Entre otras muchas, Ramón enfatizó dos ideas que fueron claves en su vida: la primera: los cuerpos duelen, las personas son las que sufren (Ramón se enamoró de Eric Cassell cuando escuchó esta frase de sus propios labios). La segunda, que la persona es el viaje, y cada viaje es distinto, único… no importa no llegar a Ítaca, lo importante es que el viaje sea consciente y rico en experiencias. “Hay que seguir andando, mientras podamos”. Tomen nota, de nuevo.

Fue, es, maestro de tantas personas que le conocieron y le amaron, le leyeron, le escucharon y le disfrutaron. Desde los comienzos de la epidemia del sida hasta el desarrollo de la psicooncología, el ritmo y el color de su voz han sido el punto de partida de muchas de las intervenciones emocionales que hoy nos ofrecen los equipos de cuidados paliativos cuando la enfermedad se pone brava y la muerte nos ronda de cerca.

Al final de su vida, a Ramón le gustaba tomar café muy temprano con su hija Mireia, los dos solos. Le gustaban las visitas de sus amigos queridos, las de los miércoles de José Antonio (lean Martes con mi viejo profesor), la canción Guantanamera, cuando se la cantaba Laura, cerca de su oído, tocando el ukelele, y que Belén le hablara de su padre. Al final de su vida, a Ramón le temblaban las manos, pero seguía teniendo una sonrisa pícara. Le desesperaba su sordera y la ceguera que le fue desconectando poco a poco de lo que más amaba: el contacto con otros seres humanos, porque a Ramón nada de lo humano le era ajeno.

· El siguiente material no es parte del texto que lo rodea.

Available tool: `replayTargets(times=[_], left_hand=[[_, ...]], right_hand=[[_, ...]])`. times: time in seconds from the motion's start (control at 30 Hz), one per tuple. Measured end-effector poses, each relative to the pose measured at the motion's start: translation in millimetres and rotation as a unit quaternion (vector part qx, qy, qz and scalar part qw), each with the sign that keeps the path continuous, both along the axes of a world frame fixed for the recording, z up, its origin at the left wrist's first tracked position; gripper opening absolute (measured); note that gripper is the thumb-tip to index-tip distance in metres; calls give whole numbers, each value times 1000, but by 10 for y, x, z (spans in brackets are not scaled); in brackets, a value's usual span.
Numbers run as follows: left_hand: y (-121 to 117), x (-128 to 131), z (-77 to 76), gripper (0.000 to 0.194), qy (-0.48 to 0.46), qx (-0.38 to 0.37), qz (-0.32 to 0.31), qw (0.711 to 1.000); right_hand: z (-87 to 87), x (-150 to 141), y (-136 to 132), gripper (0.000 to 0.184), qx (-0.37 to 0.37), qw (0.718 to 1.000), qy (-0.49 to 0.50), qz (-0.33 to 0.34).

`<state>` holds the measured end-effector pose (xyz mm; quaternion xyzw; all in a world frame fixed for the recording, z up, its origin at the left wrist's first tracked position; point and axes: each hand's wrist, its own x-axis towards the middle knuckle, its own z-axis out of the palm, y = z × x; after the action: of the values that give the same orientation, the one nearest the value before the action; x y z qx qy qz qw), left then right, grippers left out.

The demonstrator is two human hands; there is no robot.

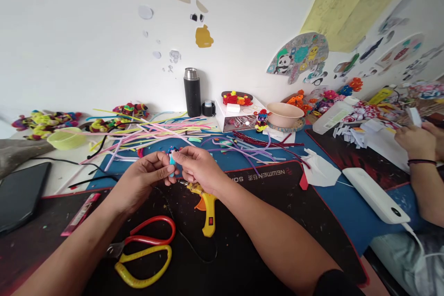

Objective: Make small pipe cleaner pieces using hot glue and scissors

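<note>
My left hand (147,178) and my right hand (197,169) meet above the black desk mat (277,203). Both pinch a small light-blue craft piece (172,161) between their fingertips. Bits of blue and red fuzz show at its top. A yellow glue gun (207,206) lies on the mat right under my right hand. Red and yellow scissors (145,252) rest nearer to me, below my left forearm.
A heap of coloured pipe cleaners (152,134) spreads behind the hands. A black flask (192,91), a white box (237,113) and a beige bowl (284,114) stand by the wall. Another person's hand (414,141) works with paper at right. A white power bank (376,194) and a dark tablet (19,194) lie on the table.
</note>
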<state>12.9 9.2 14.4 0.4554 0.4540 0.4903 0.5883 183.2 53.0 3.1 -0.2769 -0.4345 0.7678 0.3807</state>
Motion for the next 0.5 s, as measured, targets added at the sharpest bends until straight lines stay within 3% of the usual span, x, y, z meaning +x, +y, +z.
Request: replayTargets(times=[0.27,0.5], left_hand=[[9,24,-10,39,4,-2,9,1000],[5,-36,-46,37,50,14,44,998]], right_hand=[[-71,-46,-2,47,27,1000,5,-15],[-45,-55,-45,49,23,1000,-3,11]])
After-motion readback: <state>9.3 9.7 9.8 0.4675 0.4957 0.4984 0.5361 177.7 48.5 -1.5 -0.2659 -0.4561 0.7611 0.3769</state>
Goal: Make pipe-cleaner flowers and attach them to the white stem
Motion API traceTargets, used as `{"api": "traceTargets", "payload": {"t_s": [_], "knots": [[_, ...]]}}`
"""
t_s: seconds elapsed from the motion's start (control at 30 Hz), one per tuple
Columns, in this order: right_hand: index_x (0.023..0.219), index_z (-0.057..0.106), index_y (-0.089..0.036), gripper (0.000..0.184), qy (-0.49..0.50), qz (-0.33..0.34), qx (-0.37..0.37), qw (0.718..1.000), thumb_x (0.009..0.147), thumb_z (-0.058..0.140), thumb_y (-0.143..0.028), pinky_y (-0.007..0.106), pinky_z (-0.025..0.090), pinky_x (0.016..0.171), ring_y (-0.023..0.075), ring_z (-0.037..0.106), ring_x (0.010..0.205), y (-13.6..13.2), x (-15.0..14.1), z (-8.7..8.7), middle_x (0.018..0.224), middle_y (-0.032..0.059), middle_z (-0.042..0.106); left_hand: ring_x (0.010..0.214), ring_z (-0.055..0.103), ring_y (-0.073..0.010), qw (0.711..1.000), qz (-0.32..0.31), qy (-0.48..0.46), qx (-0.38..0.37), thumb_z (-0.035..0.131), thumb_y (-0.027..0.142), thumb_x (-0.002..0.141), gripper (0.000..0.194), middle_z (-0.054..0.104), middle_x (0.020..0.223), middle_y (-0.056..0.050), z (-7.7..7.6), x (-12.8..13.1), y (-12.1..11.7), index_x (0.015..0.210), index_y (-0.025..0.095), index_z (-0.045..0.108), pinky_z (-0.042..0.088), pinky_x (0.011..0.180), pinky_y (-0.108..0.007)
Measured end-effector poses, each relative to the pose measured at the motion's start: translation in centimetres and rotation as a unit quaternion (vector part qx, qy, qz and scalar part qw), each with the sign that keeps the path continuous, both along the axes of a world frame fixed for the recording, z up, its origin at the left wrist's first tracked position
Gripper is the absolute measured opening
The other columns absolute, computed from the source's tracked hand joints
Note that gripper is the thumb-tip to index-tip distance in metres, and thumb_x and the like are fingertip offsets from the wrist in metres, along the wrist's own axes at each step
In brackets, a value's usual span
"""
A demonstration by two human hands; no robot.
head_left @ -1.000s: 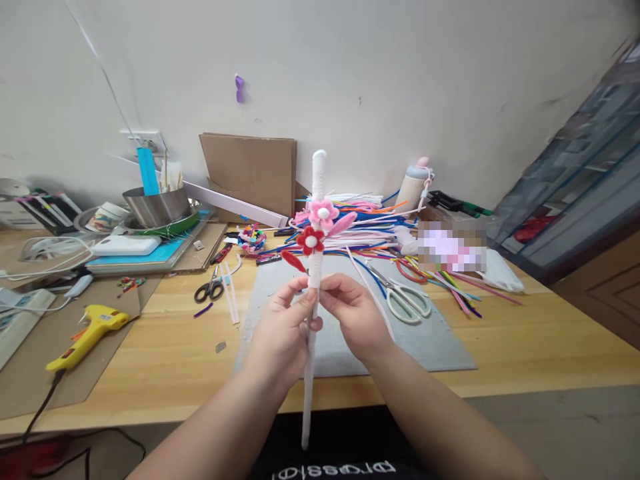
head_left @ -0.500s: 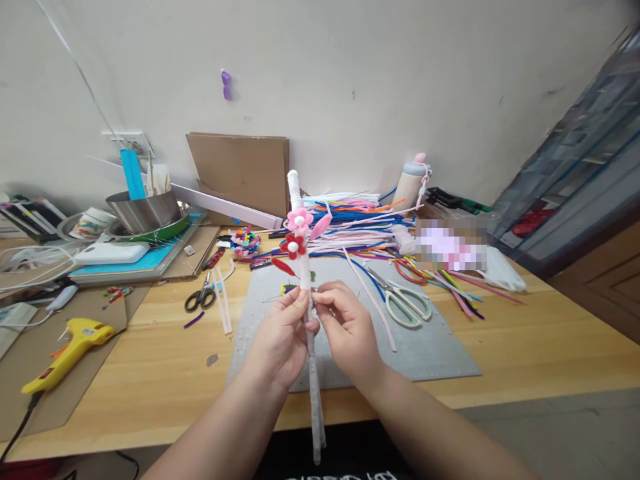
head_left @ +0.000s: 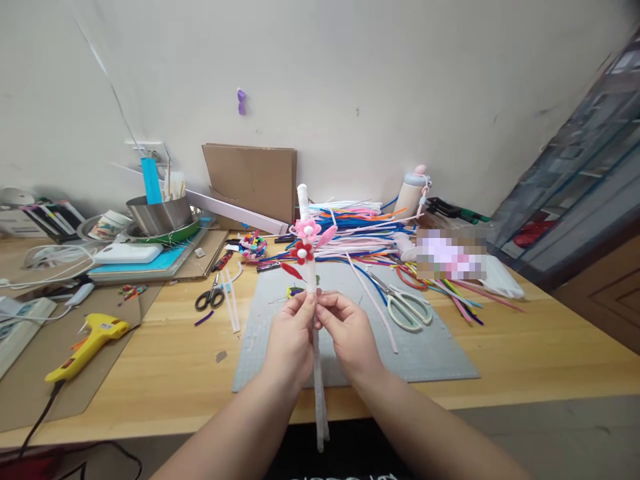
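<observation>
A white-wrapped stick point(head_left: 311, 277) stands nearly upright in front of me, its lower end split into thin pale strips. My left hand point(head_left: 290, 340) is closed around its middle, thumb in front. From the other side my right hand point(head_left: 351, 337) pinches at the same spot, fingertips against the stick; any small piece between them is hidden. Above the hands, a pink flower point(head_left: 315, 229) and a red flower point(head_left: 302, 253) with white centres are fixed to the stick. A pink leaf point(head_left: 328, 236) sticks out right, a red leaf point(head_left: 291, 270) left.
Beneath the hands lies a grey cutting mat point(head_left: 425, 363) with white-handled scissors point(head_left: 407, 310). Behind it spreads a pile of pipe cleaners point(head_left: 350, 230). Black-handled scissors point(head_left: 210, 297), a yellow glue gun point(head_left: 90, 343) and a metal pot point(head_left: 160, 215) are on the left, a bottle point(head_left: 413, 193) at the back right.
The right hand's fingers have drawn in closer to the stick beside the left thumb. The whole view has shifted slightly, so the table appears a little lower and further right.
</observation>
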State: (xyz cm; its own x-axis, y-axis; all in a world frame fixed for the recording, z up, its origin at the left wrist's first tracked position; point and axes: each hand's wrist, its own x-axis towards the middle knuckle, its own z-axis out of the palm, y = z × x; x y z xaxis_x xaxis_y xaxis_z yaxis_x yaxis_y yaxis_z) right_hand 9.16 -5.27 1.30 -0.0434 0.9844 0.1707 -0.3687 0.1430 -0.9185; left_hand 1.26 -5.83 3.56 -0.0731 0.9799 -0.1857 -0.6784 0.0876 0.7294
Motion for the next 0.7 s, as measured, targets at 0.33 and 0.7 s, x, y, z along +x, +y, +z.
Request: {"api": "traceTargets", "payload": {"t_s": [0.33,0.7], "knots": [[0.089,0.058,-0.020,0.012,-0.233,-0.159,0.161,0.946,0.078,0.056,-0.025,0.026,0.042,0.067,0.0124,0.051,0.070,0.3,1.6,3.2,0.076,-0.0003,0.055,0.055,0.058,-0.0108,0.995,-0.010,0.097,-0.030,0.069,0.032,0.066,0.027,0.062,0.065,-0.003,-0.2,-0.5,-0.9,0.079,0.010,0.059,0.044,0.049,-0.021],[0.072,0.061,-0.014,0.022,-0.164,0.123,-0.078,0.976,0.073,0.056,-0.036,0.018,0.024,0.032,0.0041,0.034,0.036,2.1,0.7,3.2,0.060,-0.0002,0.059,0.047,0.054,-0.0069,0.996,-0.062,0.071,0.001,0.070,0.035,0.066,0.027,0.059,0.059,0.000,-1.9,-0.4,-1.0,0.070,0.011,0.057,0.042,0.047,-0.018]]}}
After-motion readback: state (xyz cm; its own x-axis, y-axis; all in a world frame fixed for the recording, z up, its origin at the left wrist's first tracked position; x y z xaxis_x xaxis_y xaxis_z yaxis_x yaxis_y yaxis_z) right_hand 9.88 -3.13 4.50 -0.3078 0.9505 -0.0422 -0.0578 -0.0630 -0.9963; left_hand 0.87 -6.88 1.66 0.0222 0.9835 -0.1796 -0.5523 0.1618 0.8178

Por eso, y porque amaba a las personas, no se cansó nunca de recordarnos nuestra mayor obligación moral: “Lo que tú no hagas, se quedará sin hacer por toda la eternidad”. Quizá esta sea la última nota que haya que tomar. Tomar el tren de la vida, con curiosidad, escuchando con atención a lo que está y a los que están a nuestro alrededor, con los ojos bien abiertos, con una mirada crítica y un punto de vista original, buscando la verdad, que siempre será subjetiva. “La vida es cambio, la vida es búsqueda, la vida es camino”, nos dijo Ramón en una de sus últimas entrevistas. Ramón cambió, buscó y caminó, sembrando siempre para ampliar el amor, señalando las baldosas amarillas por las que muchas de las personas que tuvimos el privilegio de conocerle seguiremos caminando, aunque nunca lleguemos a Ítaca.

Me parece escuchar a Ramón, si le hubiéramos leído lo escrito, diciendo de nuevo la última palabra de El Quijote, y que tantas veces usó para dar por buena la vida, su vida: vale.